To announce on social media that those of us who advocate for better (or any) support services cannot possibly have dementia is wrong. Morally wrong. Medically wrong.
Prof Howard has not examined and tested us. He is an medical academic studying the intricacies of how the brain works without being able to open up our living brains to examine them. He wants solid, demonstrable facts, and believes that a definitive taxonomy for diagnosis is possible. So he denies what is as yet a mixture of subjective and objective judgement by professionals.

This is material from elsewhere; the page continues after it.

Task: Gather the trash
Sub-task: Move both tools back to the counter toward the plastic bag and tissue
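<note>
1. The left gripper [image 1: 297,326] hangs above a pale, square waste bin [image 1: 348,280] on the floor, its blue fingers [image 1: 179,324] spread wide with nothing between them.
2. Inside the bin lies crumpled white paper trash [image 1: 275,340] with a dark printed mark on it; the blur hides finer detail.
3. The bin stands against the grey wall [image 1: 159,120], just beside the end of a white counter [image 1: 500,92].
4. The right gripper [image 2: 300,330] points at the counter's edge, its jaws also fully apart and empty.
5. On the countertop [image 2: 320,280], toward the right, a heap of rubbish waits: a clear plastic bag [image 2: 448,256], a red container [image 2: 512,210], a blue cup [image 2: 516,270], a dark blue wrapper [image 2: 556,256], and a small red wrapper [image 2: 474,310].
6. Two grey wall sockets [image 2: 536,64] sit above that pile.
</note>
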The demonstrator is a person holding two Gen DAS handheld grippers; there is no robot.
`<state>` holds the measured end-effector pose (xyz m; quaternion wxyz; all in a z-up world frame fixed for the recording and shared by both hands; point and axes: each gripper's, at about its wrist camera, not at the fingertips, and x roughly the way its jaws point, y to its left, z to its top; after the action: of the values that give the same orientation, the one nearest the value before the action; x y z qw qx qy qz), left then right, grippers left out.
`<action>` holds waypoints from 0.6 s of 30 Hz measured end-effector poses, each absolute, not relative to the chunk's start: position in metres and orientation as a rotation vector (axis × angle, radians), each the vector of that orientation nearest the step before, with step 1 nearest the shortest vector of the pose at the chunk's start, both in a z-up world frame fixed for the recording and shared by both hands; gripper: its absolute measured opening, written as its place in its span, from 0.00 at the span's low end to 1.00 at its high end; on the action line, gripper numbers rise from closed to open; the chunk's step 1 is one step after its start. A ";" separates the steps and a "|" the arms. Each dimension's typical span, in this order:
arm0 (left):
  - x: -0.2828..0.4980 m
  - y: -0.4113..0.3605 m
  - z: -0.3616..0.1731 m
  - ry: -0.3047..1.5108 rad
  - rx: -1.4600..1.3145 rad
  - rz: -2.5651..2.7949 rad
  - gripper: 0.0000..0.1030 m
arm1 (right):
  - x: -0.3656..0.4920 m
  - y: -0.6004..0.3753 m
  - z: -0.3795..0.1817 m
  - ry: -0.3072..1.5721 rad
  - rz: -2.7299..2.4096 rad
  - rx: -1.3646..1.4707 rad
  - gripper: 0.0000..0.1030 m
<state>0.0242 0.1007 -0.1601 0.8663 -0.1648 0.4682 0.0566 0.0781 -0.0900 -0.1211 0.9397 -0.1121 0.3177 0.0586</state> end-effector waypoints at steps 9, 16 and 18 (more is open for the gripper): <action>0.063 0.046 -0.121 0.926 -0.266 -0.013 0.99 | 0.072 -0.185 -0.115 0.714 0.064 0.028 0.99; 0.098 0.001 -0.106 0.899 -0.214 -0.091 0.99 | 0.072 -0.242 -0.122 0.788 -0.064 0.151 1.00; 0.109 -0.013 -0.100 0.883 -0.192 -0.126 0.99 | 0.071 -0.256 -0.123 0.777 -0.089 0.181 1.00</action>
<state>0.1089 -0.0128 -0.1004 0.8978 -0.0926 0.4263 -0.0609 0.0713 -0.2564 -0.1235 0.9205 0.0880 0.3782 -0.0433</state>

If head scans show degeneration, and tests confirm this, who is he to tell us we are presenting a false narrative of living with dementia.
If consultant experts tell us we have dementia why would we not believe them?
Who is anyone to say that if we don’t need 24 hour care we cannot have dementia?
What we are doing is telling people across the world that brain disease usually develops slowly and that while it is possible you should live as well as you can or choose, and do the things that make life worthwhile and enjoyable. Learn new skills. Meet new friends.
A diagnosis is not the end of the world; it is often the start of a new one.
If you read our blogs and books you assume that we cannot have this disease. What you do not see is the effort and time and delays and stumbling that our lives have become. We’re just not dead yet.